== Segment start ==
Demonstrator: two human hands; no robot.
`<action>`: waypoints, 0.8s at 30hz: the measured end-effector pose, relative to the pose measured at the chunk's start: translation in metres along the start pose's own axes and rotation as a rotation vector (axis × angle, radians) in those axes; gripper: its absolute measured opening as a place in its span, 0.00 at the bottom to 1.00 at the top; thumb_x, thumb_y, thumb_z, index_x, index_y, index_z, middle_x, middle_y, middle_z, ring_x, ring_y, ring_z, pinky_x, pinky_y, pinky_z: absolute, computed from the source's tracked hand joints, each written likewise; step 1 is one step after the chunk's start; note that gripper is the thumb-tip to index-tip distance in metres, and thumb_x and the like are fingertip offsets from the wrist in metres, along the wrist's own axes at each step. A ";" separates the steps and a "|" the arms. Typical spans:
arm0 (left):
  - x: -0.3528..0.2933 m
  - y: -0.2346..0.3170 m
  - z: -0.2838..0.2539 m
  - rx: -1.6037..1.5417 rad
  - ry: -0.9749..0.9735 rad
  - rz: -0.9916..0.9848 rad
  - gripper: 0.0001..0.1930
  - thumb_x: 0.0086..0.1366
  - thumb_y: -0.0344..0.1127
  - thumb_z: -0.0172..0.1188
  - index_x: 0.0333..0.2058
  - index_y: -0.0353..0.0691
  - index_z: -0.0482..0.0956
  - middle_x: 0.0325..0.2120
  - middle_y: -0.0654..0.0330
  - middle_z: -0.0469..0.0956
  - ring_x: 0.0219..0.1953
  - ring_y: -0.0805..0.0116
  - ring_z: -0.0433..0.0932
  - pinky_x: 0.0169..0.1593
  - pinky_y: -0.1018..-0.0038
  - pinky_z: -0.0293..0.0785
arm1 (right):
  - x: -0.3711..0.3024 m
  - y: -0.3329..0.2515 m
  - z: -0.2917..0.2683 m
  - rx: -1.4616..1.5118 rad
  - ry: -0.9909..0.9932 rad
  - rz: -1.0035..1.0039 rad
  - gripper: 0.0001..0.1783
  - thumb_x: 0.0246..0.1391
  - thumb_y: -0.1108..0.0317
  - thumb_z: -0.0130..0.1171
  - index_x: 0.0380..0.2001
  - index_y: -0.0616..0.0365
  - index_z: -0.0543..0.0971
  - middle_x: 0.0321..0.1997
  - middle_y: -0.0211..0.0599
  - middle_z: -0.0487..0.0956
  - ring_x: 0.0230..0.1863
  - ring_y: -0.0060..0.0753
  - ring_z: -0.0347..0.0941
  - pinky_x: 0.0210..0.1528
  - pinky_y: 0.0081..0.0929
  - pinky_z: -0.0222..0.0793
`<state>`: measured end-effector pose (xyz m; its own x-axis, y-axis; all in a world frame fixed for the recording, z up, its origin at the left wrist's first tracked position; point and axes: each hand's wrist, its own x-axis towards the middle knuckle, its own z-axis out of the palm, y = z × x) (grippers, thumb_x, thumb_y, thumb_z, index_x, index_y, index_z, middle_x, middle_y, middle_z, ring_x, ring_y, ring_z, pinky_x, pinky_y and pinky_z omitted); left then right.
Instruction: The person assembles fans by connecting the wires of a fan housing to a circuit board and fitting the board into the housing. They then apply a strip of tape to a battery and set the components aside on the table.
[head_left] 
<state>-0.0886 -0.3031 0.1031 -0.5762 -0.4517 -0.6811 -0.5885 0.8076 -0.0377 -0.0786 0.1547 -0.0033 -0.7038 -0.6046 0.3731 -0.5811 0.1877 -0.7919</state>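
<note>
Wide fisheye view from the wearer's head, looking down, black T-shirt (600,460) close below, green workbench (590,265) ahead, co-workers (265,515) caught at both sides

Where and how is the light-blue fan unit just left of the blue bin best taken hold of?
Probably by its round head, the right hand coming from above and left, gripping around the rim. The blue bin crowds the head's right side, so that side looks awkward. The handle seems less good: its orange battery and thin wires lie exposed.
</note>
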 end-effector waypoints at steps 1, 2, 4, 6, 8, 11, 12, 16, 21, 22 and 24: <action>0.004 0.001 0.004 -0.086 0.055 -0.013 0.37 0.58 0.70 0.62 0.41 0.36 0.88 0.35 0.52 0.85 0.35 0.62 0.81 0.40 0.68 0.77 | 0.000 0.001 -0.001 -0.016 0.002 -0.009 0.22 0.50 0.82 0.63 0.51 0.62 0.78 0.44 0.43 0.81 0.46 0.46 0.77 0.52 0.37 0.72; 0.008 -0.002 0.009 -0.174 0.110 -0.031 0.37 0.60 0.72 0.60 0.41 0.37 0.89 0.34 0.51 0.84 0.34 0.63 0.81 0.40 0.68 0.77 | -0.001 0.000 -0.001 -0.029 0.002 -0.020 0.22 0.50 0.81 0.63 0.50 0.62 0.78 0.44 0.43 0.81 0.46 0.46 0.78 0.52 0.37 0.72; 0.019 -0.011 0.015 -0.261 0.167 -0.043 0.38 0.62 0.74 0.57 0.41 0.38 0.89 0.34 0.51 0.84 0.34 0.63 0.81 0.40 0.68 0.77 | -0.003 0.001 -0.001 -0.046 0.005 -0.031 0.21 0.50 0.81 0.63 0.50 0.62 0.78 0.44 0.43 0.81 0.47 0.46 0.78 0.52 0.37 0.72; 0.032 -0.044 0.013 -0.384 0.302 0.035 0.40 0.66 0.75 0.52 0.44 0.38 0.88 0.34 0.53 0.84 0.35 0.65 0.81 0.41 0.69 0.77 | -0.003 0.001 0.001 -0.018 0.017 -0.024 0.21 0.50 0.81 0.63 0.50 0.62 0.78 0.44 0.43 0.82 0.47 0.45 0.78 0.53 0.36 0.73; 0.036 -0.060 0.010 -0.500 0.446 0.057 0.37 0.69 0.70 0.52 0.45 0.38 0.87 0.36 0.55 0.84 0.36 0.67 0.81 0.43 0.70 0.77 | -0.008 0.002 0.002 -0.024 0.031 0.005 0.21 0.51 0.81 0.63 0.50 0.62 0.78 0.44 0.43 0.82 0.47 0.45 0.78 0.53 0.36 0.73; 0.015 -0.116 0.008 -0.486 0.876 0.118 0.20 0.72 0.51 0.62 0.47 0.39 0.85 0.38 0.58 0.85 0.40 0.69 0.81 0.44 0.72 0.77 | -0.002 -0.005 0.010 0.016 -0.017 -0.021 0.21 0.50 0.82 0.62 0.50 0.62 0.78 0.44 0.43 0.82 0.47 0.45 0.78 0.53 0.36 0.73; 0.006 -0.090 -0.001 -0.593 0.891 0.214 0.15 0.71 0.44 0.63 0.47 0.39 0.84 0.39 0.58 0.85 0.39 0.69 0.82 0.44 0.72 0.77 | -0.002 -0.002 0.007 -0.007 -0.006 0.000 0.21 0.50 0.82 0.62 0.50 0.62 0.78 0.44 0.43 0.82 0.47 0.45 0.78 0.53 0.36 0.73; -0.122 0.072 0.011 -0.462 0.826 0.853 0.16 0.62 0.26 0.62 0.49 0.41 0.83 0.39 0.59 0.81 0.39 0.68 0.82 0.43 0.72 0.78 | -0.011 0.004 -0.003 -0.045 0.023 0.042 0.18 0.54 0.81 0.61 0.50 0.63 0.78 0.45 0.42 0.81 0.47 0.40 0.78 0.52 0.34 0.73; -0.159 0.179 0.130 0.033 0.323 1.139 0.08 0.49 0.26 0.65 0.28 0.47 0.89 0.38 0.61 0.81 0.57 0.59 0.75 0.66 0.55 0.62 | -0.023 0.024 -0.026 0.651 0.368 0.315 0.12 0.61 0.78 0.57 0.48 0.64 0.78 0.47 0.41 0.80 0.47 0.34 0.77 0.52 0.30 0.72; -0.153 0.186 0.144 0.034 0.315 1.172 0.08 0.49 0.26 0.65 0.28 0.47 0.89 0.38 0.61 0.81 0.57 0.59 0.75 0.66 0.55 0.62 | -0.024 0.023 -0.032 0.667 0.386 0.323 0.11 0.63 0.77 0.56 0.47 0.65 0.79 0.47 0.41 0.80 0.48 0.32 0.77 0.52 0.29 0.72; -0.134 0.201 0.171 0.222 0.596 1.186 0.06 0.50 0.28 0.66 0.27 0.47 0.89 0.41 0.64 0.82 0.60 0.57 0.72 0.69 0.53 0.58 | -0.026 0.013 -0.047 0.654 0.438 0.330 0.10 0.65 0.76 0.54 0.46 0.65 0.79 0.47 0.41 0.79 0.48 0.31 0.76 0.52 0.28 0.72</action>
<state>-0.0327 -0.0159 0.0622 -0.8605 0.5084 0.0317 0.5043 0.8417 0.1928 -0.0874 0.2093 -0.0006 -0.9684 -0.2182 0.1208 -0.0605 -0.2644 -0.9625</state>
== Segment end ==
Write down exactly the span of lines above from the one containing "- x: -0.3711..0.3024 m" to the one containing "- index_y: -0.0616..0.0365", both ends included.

  - x: -0.3711..0.3024 m
  - y: -0.3329..0.2515 m
  - z: -0.2917..0.2683 m
  - rx: -1.4616..1.5118 rad
  - ry: -0.9909..0.9932 rad
  - rz: -1.0035..1.0039 rad
  - gripper: 0.0001..0.1783
  - thumb_x: 0.0246..0.1391
  - thumb_y: -0.1108..0.0317
  - thumb_z: -0.0130..0.1171
  - index_x: 0.0380..0.2001
  - index_y: -0.0616..0.0365

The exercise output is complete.